Finding: No true paradoxes detected — regional mobility differences are consistent across species.

6. AMR Co-occurrence Network

Question: Which resistance genes travel together?

Method: Heatmap of pairwise gene co-occurrence on the same plasmid (minimum 100 co-occurrences). Reveals multi-drug resistance cassettes.

7. Integron & Gene Cassette Analysis

Question: What gene cassettes are carried by class 1 integrons?

Method: Identify plasmids with qacEdelta1 + sul1 (class 1 integron 3’ conserved segment). Map all genes within 5 kb of qacEdelta1.

Finding: 5,371 plasmids carry class 1 integrons. Top cassettes: sul1, aadA2, dfrA12, arr-3, catB3, blaOXA-1. 74% on conjugative plasmids.

8. Co-mobilization Analysis

Question: Which mobilizable plasmids are likely co-transferred with conjugative plasmids?

Findings:

  • 45% of mobilizable plasmids share a host with a conjugative plasmid

  • IncFII conjugative plasmids most frequently carry ColRNAI mobilizable plasmids

  • ML predictor (77% accuracy) identifies relaxase type as the strongest predictor of co-mobilization

Relaxase x T4SS Compatibility

Heatmap of observed co-location vs literature-known compatibility:

  • MOBF → MPF_F (known)

  • MOBP → MPF_T, MPF_F (known)

  • MOBC → MPF_F (885 co-occurrences, not in standard rules — potential novel pathway)

9. Retro-mobilization & HGT Routes

Question: How can non-mobilizable plasmids spread horizontally?

Method: For each of the 28,816 non-mobilizable plasmids, check whether they share a bacterial host (same BioSample) with conjugative or mobilizable plasmids, and assess alternative transfer routes.

Key findings:

  • Retro-mobilization: 9,555 (33%) share a host with a conjugative plasmid — the conjugative T4SS can pull non-mobilizable DNA back into the donor cell (reverse transfer)

  • Mobilizable relay: 10,736 (37%) have a mobilizable partner that could relay transfer

  • Transduction: 8,585 (30%) are small enough (<10 kb) to fit in phage capsids

  • AMR at risk: 2,226 non-mobilizable plasmids carry AMR genes AND have a conjugative partner — direct retro-mobilization risk for resistance dissemination

Conjugative partners: IncFIB/FII, IncL/M, IncI-gamma/K1, IncN are the most frequent “helper” plasmids co-existing with non-mobilizable ones.

10. blaKPC Transposon Context

Question: What genetic elements carry blaKPC, and are NTEKPC elements true transposons?

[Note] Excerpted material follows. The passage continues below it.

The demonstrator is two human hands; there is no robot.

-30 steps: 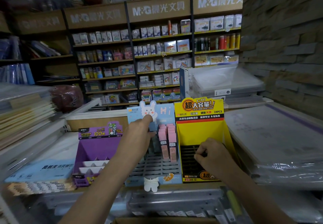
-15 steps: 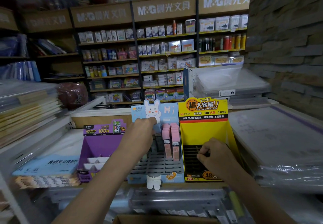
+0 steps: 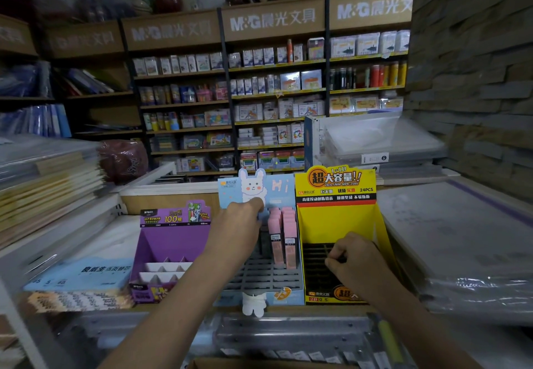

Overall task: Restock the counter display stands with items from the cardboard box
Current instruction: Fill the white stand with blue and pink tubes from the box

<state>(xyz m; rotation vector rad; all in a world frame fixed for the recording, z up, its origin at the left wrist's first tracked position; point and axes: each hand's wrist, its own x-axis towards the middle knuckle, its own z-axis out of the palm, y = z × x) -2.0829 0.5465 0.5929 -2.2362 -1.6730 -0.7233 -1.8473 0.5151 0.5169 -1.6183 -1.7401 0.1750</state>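
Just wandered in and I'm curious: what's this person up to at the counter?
A person is busy with two display stands. The left hand is on the backboard of the blue bunny stand, which holds a few pink boxes. The right hand, fingers curled, is down in the yellow stand at its black slotted tray; anything it holds is hidden.

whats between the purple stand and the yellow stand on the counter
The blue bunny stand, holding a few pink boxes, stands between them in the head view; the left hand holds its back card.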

Method: Analyse 4,800+ blaKPC-carrying plasmids. Map genes within 5 kb of blaKPC. Cross-reference with Inc groups and mobility.

Key findings:

  • blaTEM is the most common gene near blaKPC (192 plasmids) — part of NTEKPC-IId structure

  • 59% of KPC plasmids are conjugative (self-transmissible)

  • IncFIB/FII dominate, followed by IncN and IncL/M

  • NTEKPC elements share structural features with classical transposons (IRs, TSDs, IS element associations), supporting their classification as true transposons

11. Integron ML & Transposon-AMR Correlations

Question: What predicts integron carriage? Which IS families co-occur with which resistance classes?

Method: Random Forest predicting class 1 integron carriage. IS family x AMR drug class co-occurrence heatmap from PGAP + AMR data.

Findings: Plasmid length, Inc group, and genus are the strongest predictors of integron carriage. IS26 co-occurs most strongly with aminoglycoside and beta-lactam resistance.